Local organized crime leaders had no more disdain for law than most policemen,
prosecutors, judges or politicians. However, due to the nature of their
activity, they had to maintain a reputation of honesty and reliability.

People feared them, but they were generally true to their word. If you paid
the protection tax, your shop was protected. Of course, the tax could be
raised without any advance notice, but more astute negotiators generally
managed to delay enforcement by a few weeks. But your shop was fine.

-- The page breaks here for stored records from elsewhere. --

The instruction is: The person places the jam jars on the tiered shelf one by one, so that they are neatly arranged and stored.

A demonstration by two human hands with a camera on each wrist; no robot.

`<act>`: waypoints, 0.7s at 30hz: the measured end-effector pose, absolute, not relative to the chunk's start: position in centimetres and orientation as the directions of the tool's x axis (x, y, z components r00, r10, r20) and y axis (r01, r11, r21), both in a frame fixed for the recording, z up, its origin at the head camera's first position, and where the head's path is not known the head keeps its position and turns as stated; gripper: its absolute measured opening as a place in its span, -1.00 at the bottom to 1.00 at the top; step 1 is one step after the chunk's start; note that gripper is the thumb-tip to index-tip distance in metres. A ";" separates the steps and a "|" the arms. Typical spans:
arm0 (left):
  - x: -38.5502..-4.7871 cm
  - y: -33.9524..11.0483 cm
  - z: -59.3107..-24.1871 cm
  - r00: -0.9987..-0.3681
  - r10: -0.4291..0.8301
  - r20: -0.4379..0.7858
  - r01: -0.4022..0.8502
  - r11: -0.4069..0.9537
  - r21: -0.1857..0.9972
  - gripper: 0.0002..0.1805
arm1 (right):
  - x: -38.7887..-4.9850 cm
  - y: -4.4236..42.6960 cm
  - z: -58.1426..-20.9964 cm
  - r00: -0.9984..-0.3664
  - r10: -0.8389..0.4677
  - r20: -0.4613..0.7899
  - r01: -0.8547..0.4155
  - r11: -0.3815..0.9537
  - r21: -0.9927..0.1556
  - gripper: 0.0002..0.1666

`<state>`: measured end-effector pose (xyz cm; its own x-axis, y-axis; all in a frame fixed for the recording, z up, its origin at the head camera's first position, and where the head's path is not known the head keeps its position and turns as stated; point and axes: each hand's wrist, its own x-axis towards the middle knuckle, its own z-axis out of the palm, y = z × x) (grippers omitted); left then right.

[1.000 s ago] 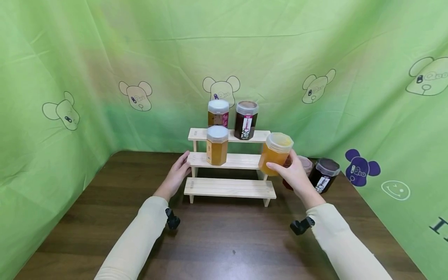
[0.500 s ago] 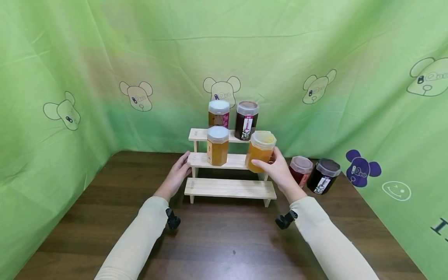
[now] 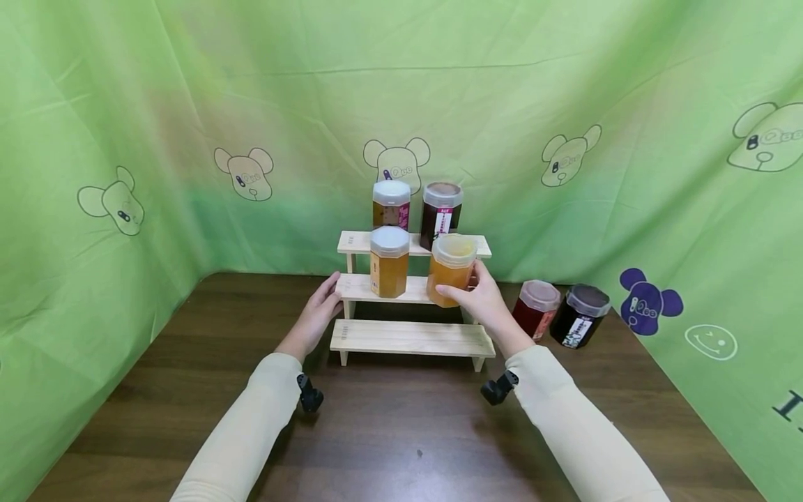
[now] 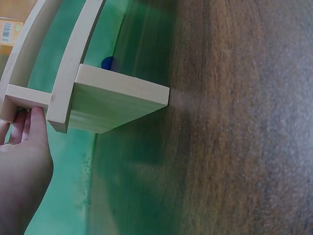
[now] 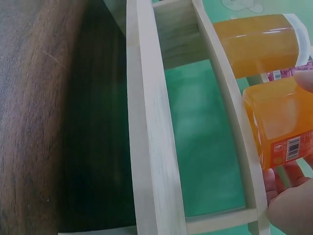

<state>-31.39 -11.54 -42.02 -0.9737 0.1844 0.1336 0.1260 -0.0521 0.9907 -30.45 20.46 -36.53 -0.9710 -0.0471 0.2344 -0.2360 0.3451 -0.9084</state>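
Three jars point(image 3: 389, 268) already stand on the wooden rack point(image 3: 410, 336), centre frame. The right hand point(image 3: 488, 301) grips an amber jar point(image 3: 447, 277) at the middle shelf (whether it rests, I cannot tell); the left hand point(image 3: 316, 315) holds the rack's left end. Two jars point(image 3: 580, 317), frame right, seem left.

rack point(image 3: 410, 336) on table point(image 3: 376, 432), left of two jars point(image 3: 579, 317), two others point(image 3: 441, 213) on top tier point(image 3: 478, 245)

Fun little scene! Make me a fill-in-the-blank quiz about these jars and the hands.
The hand gripping an orange jar is the person's ____ one.
The wooden stand has ____ steps.
The dark jar on the stand is on its ____ step.
On the table, right of the stand, sit ____ jars.

Missing words: right, three, top, two.
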 end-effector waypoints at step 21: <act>-31.2 -11.5 -41.8 -0.974 0.182 0.135 0.130 -0.044 0.991 -0.41 | -31.6 19.4 -36.4 -0.983 -0.037 0.178 -0.179 0.345 -0.921 -0.01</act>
<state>-31.18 -11.48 -41.85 -0.9739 0.1820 0.1354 0.1295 -0.0438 0.9906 -31.56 19.40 -36.39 -0.9834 -0.0367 0.1775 -0.1792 0.3448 -0.9214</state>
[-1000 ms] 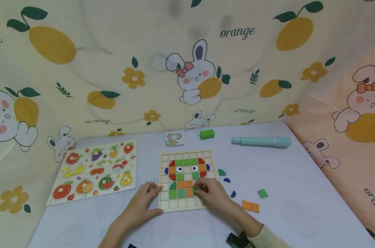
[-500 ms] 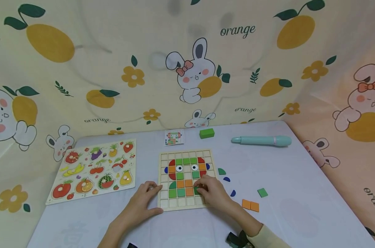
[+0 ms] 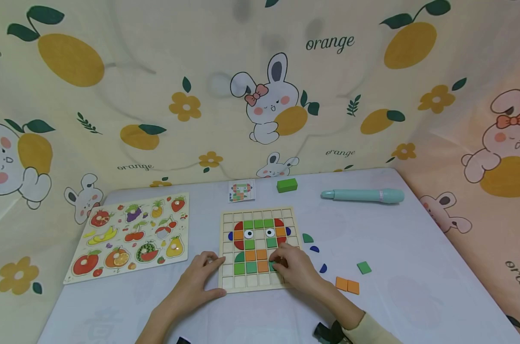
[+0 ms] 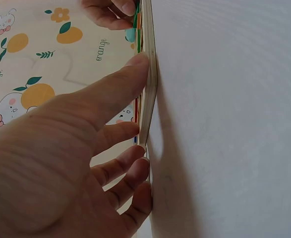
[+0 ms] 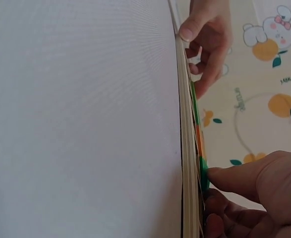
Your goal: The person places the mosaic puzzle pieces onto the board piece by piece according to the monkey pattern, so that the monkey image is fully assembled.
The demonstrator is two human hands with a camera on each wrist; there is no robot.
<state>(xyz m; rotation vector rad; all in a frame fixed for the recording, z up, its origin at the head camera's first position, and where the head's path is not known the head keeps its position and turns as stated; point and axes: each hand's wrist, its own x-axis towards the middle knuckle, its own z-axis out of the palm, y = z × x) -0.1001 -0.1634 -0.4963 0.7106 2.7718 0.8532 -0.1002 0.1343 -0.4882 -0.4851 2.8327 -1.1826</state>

Policemen, on the other hand, did nothing of that sort. Even when not actively
assisting the crooks, there was no proactive protection of any kind. The
police could only step in after your shop was devastated for the first time --
and even then, the usual process was that you'd file a complaint and, after
the legally-required 30 days, the local police would send you a short letter
saying they couldn't do anything due to lack of evidence. Assuming, that is,
that the post office didn't lose the letter.

Law enforcement agents were seen as very unreliable partners: sometimes they'd
help civilians, sometimes they'd just stay out of it, and oftentimes they'd
blatantly and obviously take the side of the mobster who was paying them to
look the other way.

The crooks, on the other hand, were seen as reliable. Yes, they were ruthless,
but you could generally count on their help, if you were willing to pay the
price.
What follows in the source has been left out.